GRASS logo

NAME

v.db.pyupdate - Updates a column in a vector attribute table using Python code

KEYWORDS

vector, attribute table, database, attribute update, Python

SYNOPSIS

v.db.pyupdate
v.db.pyupdate --help
v.db.pyupdate [-su] map=name layer=string [where=sql_query] column=name expression=string [condition=string] [packages=string[,string,...]] [functions=name] [--help] [--verbose] [--quiet] [--ui]

Flags:

-s
Import all functions from specificed packages
Packages will be additionally imported using star imports (from package import *)
-u
Do not provide the additional lower-cased column names
Attributes will be accessible only using the original (often uppercase) column name
--help
Print usage summary
--verbose
Verbose module output
--quiet
Quiet module output
--ui
Force launching GUI dialog

Parameters:

map=name [required]
Name of vector map
Or data source for direct OGR access
layer=string [required]
Layer number or name
Vector features can have category values in different layers. This number determines which layer to use. When used with direct OGR access this is the layer name.
Default: 1
where=sql_query
WHERE condition of the initial SQL statement
A standard SQL which will reduce the number of rows processed in Python
column=name [required]
Name of attribute column to update
expression=string [required]
Python expression to compute the new value
Example: name.replace('-', ' ')
condition=string
Python expression to select only subset of rows
Example: name.startswith('North')
packages=string[,string,...]
Python packages to import
The math package is always imported for convenience
functions=name
Name of Python file defining functions for expression and condition
This file can contain imports and it will loaded before expression and condition are evaluated

Table of contents

DESCRIPTION

v.db.pyupdate assigns a new value to a column in the attribute table connected to a given map. The new value is a result of a Python expression. In other words, this module allows updating attribute values using Python. Existing column values and, if specified, any installed Python packages can be used to compute the new value. The module works similarly to UPDATE statement from SQL, but it allows to use Python syntax and functions for the cost of longer processing time.

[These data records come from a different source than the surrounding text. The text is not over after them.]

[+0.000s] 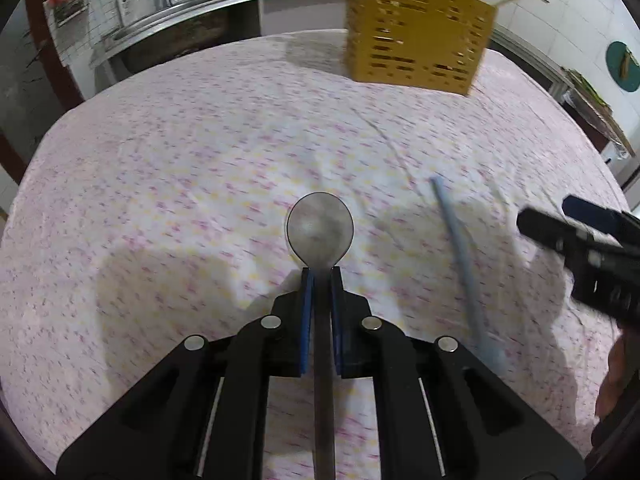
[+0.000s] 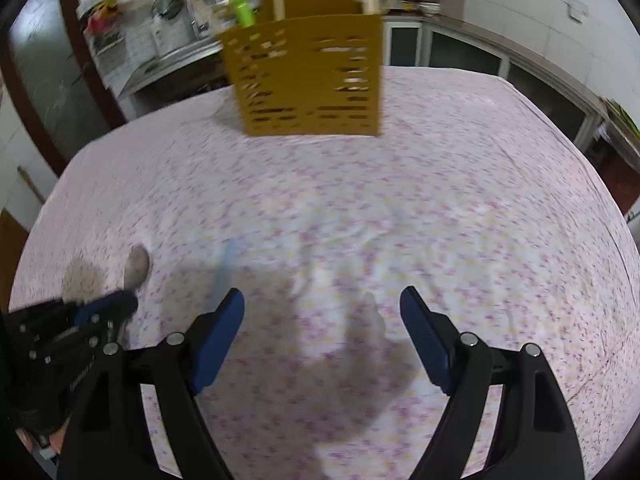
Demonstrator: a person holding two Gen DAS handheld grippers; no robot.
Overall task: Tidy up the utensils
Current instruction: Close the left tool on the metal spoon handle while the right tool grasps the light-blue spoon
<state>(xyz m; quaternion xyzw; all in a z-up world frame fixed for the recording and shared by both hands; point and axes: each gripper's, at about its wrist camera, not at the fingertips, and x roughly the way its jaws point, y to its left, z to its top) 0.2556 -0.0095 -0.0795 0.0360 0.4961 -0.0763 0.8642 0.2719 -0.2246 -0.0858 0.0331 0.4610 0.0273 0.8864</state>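
Observation:
My left gripper (image 1: 321, 270) is shut on the handle of a metal spoon (image 1: 320, 228), whose round bowl sticks out ahead of the fingertips above the cloth. The same gripper (image 2: 120, 304) and spoon (image 2: 137, 266) show at the left of the right wrist view. My right gripper (image 2: 322, 300) is open and empty over the cloth; it shows at the right edge of the left wrist view (image 1: 560, 220). A light blue stick-like utensil (image 1: 460, 256) lies on the cloth between the grippers, blurred in the right wrist view (image 2: 224, 272). A yellow perforated utensil holder (image 1: 416, 44) (image 2: 308, 76) stands at the far side with several utensils in it.
The table carries a pink flowered cloth (image 1: 180, 160) (image 2: 460, 200). A kitchen counter (image 1: 180, 16) with dishes and racks runs behind the table. Cabinets (image 2: 500, 60) stand at the far right.

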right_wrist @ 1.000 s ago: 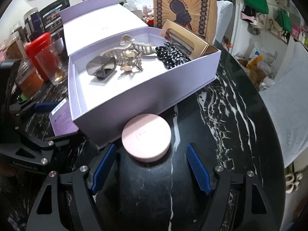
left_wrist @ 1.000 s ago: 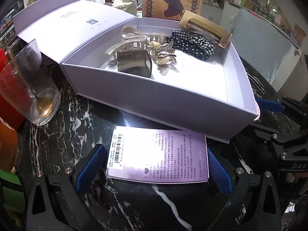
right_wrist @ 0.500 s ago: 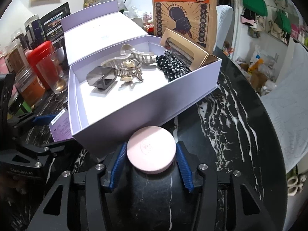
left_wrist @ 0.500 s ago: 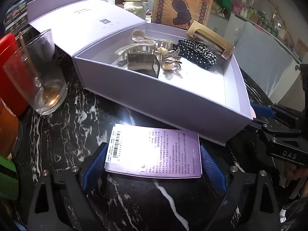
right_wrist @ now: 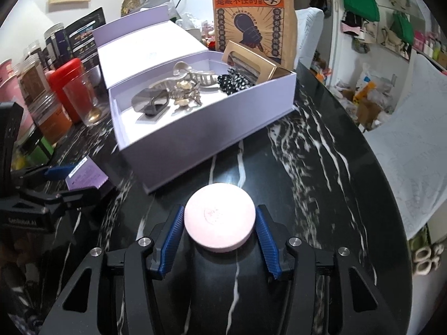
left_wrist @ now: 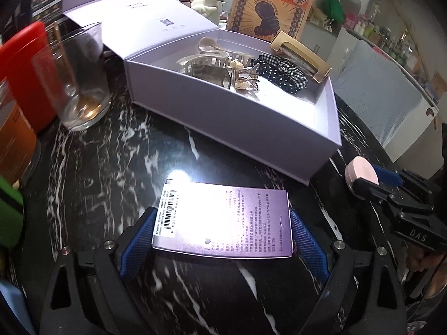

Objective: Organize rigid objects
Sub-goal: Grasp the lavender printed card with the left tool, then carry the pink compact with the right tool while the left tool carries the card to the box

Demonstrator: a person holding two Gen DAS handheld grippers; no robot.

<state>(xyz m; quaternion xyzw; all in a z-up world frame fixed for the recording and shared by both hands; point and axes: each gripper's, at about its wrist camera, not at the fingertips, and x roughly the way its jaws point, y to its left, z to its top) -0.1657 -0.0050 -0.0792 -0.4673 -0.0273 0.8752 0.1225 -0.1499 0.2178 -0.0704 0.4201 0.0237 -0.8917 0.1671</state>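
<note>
Both grippers point(left_wrist: 222, 237) point(right_wrist: 220, 227) angle downward, jaws clamped.

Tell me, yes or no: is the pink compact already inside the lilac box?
No, the pink compact sits outside the lilac box, on the marble table, clamped in the right claw.

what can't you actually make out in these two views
- Purple card, left wrist view: glare washes out most of its print.
- Gold box, right wrist view: its contents are too dark behind the window.
- Dark hair clip, left wrist view: its lower part is hidden by the lavender box front wall.
- Glass, right wrist view: what lies at the bottom is too small to tell.
</note>
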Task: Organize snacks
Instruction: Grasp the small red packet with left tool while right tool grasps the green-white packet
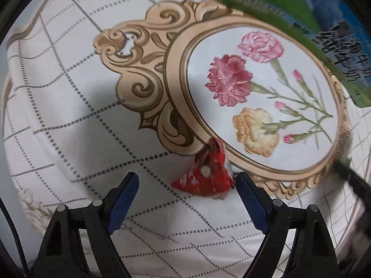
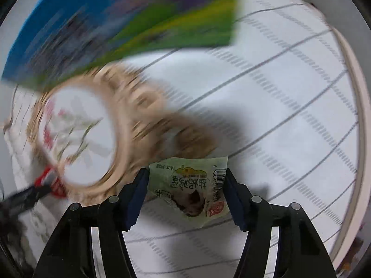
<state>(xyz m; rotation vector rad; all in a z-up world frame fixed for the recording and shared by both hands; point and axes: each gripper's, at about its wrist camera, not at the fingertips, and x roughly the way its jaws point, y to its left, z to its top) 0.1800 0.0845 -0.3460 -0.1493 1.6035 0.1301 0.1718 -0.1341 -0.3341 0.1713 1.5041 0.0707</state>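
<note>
A small red snack packet (image 1: 206, 176) lies on the white tablecloth (image 1: 69, 115), at the rim of a printed flower oval. My left gripper (image 1: 185, 183) points down over it and stands open; the packet sits close to the right finger (image 1: 248, 192), far from the left one. A pale green snack packet (image 2: 187, 185) with a barcode lies flat between the fingers of my right gripper (image 2: 186, 180). Its pads sit right at the packet's two side edges, and the packet is not buckled. The red packet (image 2: 49, 180) and the left gripper's dark tip show blurred at the far left of the right wrist view.
A large blue and green printed box (image 1: 301, 16) stands at the far side of the flower oval (image 1: 255, 97); it also shows blurred as the box (image 2: 116, 27) in the right wrist view. The round table's edge (image 2: 360, 115) curves along the right. A dark blurred object (image 1: 354, 180) juts in at the right.
</note>
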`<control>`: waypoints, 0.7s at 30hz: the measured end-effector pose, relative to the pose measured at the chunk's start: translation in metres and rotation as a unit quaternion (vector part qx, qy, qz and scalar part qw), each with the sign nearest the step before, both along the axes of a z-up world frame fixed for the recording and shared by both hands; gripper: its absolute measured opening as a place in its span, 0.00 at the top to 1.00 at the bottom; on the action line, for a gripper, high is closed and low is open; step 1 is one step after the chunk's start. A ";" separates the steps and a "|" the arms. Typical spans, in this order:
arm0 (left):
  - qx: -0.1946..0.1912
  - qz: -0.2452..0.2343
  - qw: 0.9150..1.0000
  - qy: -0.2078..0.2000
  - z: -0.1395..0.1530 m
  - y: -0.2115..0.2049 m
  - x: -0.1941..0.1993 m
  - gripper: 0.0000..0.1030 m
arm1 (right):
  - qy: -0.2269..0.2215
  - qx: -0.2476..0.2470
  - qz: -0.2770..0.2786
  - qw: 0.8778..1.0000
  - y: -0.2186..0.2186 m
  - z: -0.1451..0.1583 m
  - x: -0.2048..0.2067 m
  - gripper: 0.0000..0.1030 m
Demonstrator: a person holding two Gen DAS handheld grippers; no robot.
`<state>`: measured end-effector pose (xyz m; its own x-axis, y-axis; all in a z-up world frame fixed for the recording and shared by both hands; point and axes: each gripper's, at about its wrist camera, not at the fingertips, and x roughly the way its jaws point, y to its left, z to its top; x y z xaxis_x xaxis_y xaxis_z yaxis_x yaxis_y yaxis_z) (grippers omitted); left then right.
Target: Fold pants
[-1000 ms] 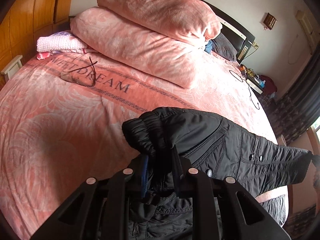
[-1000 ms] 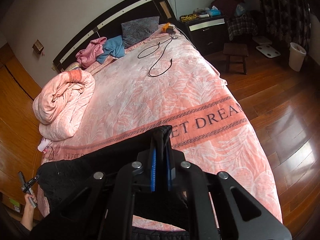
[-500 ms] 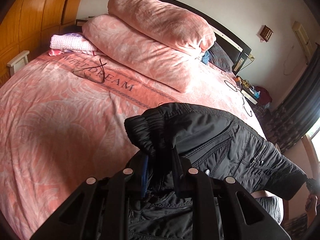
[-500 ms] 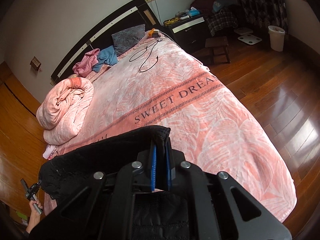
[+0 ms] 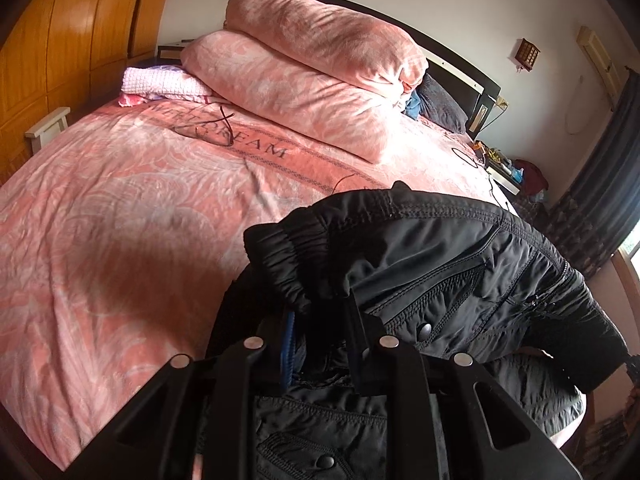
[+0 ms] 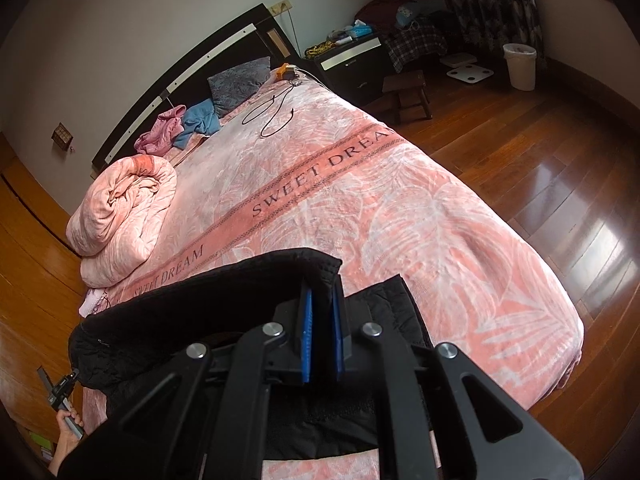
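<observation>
Black padded pants (image 5: pixel 432 264) hang stretched between my two grippers above the near edge of the pink bed (image 5: pixel 120 208). My left gripper (image 5: pixel 320 316) is shut on the gathered elastic waistband. My right gripper (image 6: pixel 320 300) is shut on the other end of the pants (image 6: pixel 200 308), a folded black hem. A lower layer of the pants lies on the bed under both grippers. The left gripper also shows small at the lower left of the right wrist view (image 6: pixel 60 390).
A folded pink quilt (image 5: pixel 312 68) lies across the bed, with pink and blue clothes (image 6: pixel 180 126) and a grey pillow (image 6: pixel 238 82) at the headboard. A black cable (image 6: pixel 272 116) lies on the bed. Glasses (image 5: pixel 212 130) lie near the quilt. A wooden floor, a stool (image 6: pixel 408 94) and a nightstand are to the right.
Both grippers have carried the pants forward over the bed and raised them a little. More of the bed's "SWEET DREAM" band shows in the right wrist view. Both grips are unchanged.
</observation>
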<state>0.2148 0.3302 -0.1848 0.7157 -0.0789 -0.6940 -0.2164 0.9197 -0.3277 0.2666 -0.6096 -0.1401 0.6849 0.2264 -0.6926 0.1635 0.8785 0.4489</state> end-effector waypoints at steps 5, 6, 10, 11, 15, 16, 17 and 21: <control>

The Python expression is specified by the expression option. Existing attribute values can be accessed in this expression using the column names. For example, an expression place_name.split(",")[0] would uses Python string function split on a value from column place_name assuming that column place_name is of SQL type TEXT.

Attributes

Attributes are accessible as variables using the column names as specified in the attribute table. By default, all attributes will be also accessible using the column name in all lower case. If this is not desired, -k flag can be used to keep only the original name and not provide the additional lower-cased version.

The types of variables in Python are int and float according if the attribute value can be represented by int and float respectively. The str type is used for all other values. If other types (objects) are desired, they need to be constructed in explicitly. The result of the expression needs to be something which can be converted into string by the Python format function such as int, float, or str.

Packages

The Python math package is loaded by default for convenience, so expressions such as math.cos(column_name) are possible without further settings. Additional packages can be loaded using the option packages. Multiple packages can be specified as a comma separated list, for example, os,cmath,json.

If the -s flag is specified, the imports of the packages specified by option packages are additionally imported using a star import, i.e., import *. This is considered a bad practice for general Python code, but doing this might be helpful for constructing concise expressions. The star import makes all functions (and other objects) from the package available without the need to specify a package name. For example, packages set to math with -s allows us to write cos(column_name) bringing the syntax closer to, e.g., raster algebra with r.mapcalc.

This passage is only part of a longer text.